FOR IMMEDIATE RELEASE
NOVEMBER 7, 2006
6:00 AM

CONTACT:  Fairness and Accuracy in Reporting
212-633-6700

 
Midterms and the Media: Was the press fair to voters?
 

NEW YORK - November 7 - Tomorrow's midterm elections are surely among the most closely watched and hotly contested in many years. The media coverage has thoroughly discussed the latest polls and approval ratings, as well as the barrage of negative advertising. But when a "botched" joke receives wall-to-wall coverage, it is a good time to ask whether political reporting is actually delivering citizens the information they need to make informed decisions at the ballot box. To hear some major media figures tell it, performing some of the basic functions of political journalism are not that important.

Appearing on CNN's Reliable Sources (11/5/06), CBS reporter Jim Axelrod explained that reporting valuable information about candidates is not the media's top priority—and voters can get all that stuff someplace else anyway:

In this Internet age, there's no shortage of places to go if you want to read position papers or hear what candidate are holding forth about the economy, education, the environment, anything like that. But our job, especially in the last four or five days, is to take everything that's coming in and crystallize it through a filter of what is popping, what seems to be the most--I guess, what you'd call man biting dog, what's out of the ordinary.

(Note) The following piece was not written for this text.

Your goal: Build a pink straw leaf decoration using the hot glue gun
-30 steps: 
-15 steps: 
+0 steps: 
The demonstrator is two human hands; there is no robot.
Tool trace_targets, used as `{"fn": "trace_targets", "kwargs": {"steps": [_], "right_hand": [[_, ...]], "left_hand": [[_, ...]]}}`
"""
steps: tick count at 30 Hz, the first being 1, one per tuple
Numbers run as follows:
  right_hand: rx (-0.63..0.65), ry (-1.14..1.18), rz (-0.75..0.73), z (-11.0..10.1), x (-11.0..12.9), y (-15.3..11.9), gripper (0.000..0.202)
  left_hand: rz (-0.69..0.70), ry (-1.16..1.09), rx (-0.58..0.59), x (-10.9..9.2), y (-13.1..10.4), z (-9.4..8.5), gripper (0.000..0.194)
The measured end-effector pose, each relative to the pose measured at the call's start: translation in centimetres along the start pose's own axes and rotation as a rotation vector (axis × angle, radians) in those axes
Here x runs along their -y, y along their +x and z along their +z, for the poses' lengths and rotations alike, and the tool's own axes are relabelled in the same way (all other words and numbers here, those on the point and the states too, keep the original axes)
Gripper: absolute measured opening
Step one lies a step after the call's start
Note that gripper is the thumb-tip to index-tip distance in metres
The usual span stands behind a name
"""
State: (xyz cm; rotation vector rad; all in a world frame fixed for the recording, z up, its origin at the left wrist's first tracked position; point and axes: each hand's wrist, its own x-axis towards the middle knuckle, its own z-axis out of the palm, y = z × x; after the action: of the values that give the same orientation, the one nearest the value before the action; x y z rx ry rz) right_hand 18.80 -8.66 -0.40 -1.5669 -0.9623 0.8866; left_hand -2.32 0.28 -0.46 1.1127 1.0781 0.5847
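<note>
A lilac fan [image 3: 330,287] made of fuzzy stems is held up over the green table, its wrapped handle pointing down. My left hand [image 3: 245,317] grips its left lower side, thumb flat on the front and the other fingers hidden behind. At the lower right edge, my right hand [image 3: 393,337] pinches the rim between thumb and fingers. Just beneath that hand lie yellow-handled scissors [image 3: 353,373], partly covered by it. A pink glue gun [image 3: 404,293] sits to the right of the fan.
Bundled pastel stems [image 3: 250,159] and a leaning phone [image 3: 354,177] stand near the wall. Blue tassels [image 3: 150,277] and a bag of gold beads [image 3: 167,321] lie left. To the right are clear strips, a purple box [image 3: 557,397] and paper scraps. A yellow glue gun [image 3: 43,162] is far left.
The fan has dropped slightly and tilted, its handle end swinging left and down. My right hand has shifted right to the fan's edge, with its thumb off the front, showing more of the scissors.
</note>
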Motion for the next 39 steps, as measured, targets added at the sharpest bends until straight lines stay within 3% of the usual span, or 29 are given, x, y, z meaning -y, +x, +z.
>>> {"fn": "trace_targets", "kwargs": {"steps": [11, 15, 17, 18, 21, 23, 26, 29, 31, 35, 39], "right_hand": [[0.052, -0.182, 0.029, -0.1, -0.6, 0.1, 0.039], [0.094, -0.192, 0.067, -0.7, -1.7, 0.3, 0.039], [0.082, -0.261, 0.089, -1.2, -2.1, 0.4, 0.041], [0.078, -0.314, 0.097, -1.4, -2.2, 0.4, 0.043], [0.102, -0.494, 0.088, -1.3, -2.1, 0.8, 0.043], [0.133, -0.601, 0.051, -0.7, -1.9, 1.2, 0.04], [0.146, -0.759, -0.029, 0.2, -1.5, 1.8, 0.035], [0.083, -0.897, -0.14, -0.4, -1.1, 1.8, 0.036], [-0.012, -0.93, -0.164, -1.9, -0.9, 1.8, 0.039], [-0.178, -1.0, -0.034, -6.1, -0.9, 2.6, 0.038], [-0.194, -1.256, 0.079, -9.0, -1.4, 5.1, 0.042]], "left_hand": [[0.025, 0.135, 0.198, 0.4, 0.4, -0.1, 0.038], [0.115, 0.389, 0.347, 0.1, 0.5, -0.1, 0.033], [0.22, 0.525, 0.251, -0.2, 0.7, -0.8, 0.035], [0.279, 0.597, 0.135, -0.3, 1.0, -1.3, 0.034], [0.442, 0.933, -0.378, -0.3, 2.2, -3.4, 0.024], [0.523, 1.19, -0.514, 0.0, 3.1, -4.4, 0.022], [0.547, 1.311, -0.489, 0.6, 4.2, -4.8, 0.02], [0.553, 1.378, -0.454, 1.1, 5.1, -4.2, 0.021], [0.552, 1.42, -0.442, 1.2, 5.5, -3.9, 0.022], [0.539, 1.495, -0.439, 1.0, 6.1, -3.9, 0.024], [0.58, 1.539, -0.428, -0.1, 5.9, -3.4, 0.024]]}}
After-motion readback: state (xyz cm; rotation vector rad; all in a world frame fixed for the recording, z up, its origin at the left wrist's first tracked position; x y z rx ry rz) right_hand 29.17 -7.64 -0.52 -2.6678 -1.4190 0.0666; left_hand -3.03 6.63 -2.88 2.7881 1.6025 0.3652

Fox News Channel anchor and managing editor Brit Hume explained (Broadcasting & Cable, 11/6/06) why journalists shouldn't evaluate political advertising for accuracy:

I don't like the reporters that try to police them, tell you what's true and what's not. Most political ads are arguably true and arguably false. It you start trying to get into issues of truth and falsity, you end up doing what the candidates do, which is arguing. My view is, let 'em play. The truth is, negative ads work.


ABC political director Mark Halperin, on the other hand, seems to think that fact-checking the candidates and tracking stealth campaign techniques is simply too difficult (Slate, 10/30/06):

The networks don't spend anything like they used to on covering elections, but we still have as many resources as anyone else devoted to trying to hold the candidates and campaigns accountable to the public interest. But it isn't easy. Even with all the modern technology out there, tracking new television ads is merely really, really hard, while tracking radio ads, church fliers, and those robo-calls that come at the very end is nearly impossible. And once you get a hold of the content, figuring out how to truth-squad the item, and then report it in context, is among the toughest tasks in daily journalism.


Judging media coverage of elections is often reduced to asking whether the press was fair to this candidate or that. The better question, though, is whether the press was fair to the American voters.